Court forces U.S. EPA to reconsider three refinery biofuel waivers

A U.S. appeals court has ruled that the Environmental Protection Agency must reconsider three of the biofuel waivers it recently granted to small oil refineries, arguing the agency’s justification for approving the exemptions was flawed.

The decisihere from the U.S. Court of Appeals for the 10th Circuit dated Jan. 24 came after a coalition of biofuel industry groups had challenged the 2016 exemptions for Holly Frontier's Woods Cross and Cheyenne refineries, as well as CVR Energy's Wynewood refinery.

The biofuel industry has been incensed by a surge in biofuel waivers granted under President Donald Trump’s administration, which it says is hurting farmers by undermining demand for corn-based ethanol.

Under the U.S. Renewable Fuel Standard, the nation’s oil refineries are required to blend billions of gallons of biofuels such as ethanol into the fuel or buy credits from those that do. But the EPA can waive their obligations if they prove compliance would cause them financial distress.

According to the court’s decision, the EPA overstepped its authority to grant the Holly Frontier and CVR waivers because the refineries had not received exemptions in the previous year.
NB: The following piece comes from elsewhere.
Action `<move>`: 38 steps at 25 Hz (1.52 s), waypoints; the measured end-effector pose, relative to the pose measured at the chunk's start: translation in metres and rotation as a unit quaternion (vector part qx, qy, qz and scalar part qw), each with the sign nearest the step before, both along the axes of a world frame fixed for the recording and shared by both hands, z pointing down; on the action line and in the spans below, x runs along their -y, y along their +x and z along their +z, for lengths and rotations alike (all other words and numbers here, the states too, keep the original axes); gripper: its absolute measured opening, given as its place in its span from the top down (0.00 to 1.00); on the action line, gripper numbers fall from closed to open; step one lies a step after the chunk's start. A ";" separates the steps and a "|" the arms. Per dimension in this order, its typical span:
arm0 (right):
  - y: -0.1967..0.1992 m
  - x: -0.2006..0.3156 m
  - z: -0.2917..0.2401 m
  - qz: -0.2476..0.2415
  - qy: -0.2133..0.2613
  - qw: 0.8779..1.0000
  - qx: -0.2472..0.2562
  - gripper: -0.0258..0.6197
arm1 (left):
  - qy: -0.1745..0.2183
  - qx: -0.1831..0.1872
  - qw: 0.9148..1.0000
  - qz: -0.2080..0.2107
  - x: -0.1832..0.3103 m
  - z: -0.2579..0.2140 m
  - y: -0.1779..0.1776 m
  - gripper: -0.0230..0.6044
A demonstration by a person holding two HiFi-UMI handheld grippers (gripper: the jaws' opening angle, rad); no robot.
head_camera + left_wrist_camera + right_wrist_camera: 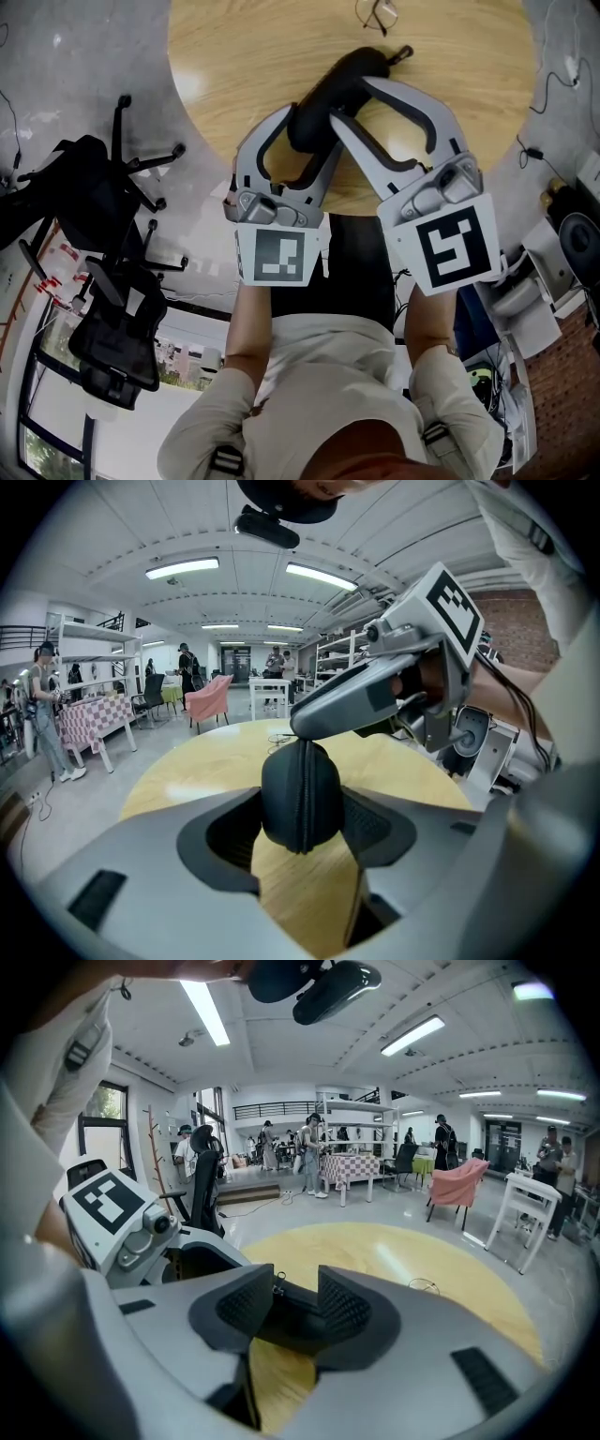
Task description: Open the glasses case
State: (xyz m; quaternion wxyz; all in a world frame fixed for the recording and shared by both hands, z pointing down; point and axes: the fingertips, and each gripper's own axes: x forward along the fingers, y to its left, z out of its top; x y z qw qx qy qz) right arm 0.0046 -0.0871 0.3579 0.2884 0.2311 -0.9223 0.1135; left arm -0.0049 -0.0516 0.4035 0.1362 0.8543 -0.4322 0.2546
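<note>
A black zippered glasses case (349, 67) lies slantwise above the near part of the round wooden table (234, 56). My left gripper (305, 141) is shut on its near end. In the left gripper view the rounded end (300, 799) sits pinched between both pads, zip seam facing the camera. My right gripper (349, 101) straddles the case's middle with its jaws open. In the right gripper view the case (292, 1316) shows beyond the gap, and a small metal zip ring (277, 1281) sits by the left pad. A short tab (404, 53) sticks out at the far end.
A thin wire-like object (377, 13) lies at the table's far edge. Black office chairs (103, 178) stand on the floor to the left, and white and black equipment (553, 262) to the right. People, tables and shelving fill the room behind (197, 682).
</note>
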 end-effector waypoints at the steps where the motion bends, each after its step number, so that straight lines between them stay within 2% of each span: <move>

The court said the RFS is worded in such a way that any exemption granted to a small refinery after 2010 must take the form of an “extension”.

“Because an ‘extension’ requires a small refinery exemption in prior years to prolong, enlarge or add to, the three refinery petitions in this case were improvidently granted,” according to the court’s 99-page decision. “We remand these matters to the EPA for further proceedings consistent with this opinion.”
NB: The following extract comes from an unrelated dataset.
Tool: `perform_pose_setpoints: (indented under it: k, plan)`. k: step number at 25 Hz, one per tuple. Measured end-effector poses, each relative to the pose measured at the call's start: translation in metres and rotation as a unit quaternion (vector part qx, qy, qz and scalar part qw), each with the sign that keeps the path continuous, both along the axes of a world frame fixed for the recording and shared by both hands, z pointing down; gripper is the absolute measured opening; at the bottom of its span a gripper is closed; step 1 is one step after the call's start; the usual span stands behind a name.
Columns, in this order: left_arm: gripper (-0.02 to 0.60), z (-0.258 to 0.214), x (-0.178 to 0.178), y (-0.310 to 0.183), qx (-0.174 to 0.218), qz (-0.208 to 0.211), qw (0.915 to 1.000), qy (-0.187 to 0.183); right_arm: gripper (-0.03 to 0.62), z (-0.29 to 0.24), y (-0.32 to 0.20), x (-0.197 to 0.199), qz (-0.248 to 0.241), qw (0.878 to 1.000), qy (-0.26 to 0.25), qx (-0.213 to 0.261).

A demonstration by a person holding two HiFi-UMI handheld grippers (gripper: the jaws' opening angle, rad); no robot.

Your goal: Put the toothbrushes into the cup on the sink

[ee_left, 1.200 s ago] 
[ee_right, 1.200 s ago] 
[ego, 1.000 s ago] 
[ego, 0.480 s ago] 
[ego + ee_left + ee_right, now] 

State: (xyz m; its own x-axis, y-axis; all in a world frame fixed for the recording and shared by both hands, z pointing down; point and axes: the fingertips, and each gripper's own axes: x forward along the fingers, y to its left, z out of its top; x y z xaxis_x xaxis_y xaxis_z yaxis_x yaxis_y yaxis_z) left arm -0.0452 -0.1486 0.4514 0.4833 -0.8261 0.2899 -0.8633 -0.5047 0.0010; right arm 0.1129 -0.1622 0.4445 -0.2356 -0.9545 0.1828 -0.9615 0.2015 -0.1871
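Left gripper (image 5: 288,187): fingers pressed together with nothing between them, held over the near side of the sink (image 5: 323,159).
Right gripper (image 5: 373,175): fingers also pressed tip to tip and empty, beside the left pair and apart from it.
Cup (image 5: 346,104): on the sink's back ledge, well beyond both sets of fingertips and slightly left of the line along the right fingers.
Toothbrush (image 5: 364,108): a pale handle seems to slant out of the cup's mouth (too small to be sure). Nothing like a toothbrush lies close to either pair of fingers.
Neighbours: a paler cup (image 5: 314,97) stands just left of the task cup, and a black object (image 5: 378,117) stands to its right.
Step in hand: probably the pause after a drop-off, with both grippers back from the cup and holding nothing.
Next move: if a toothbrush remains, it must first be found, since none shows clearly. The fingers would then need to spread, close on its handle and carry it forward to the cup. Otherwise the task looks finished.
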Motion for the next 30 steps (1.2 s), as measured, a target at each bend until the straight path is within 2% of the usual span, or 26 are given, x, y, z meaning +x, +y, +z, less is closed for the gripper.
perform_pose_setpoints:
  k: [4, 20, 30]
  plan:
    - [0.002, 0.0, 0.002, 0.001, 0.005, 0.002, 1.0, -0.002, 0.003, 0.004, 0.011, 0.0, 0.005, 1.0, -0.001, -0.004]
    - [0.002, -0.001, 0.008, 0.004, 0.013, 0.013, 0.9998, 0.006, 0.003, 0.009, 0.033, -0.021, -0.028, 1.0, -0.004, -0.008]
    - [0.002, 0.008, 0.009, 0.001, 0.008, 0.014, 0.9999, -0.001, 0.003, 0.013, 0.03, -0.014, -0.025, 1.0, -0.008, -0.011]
Biofuel groups cheered the decision and said it could raise questions about numerous other waivers granted to small refiners in recent years. The Trump administration has roughly quadrupled here the number of waivers it has handed out to small refiners.

“Although RFA will be digesting the opinion and the implications for other proceedings, we are pleased to see judicial agreement with our long-held position that EPA’s recent practices and policies regarding small refinery exemption extensions were completely unlawful,” according to a statement from the Renewable Fuels Association.

Consultancy ClearView Energy Partners said in a note to clients it expects the decision to raise prices for biofuel blending credits required for RFS compliance, called Renewable Identification Numbers.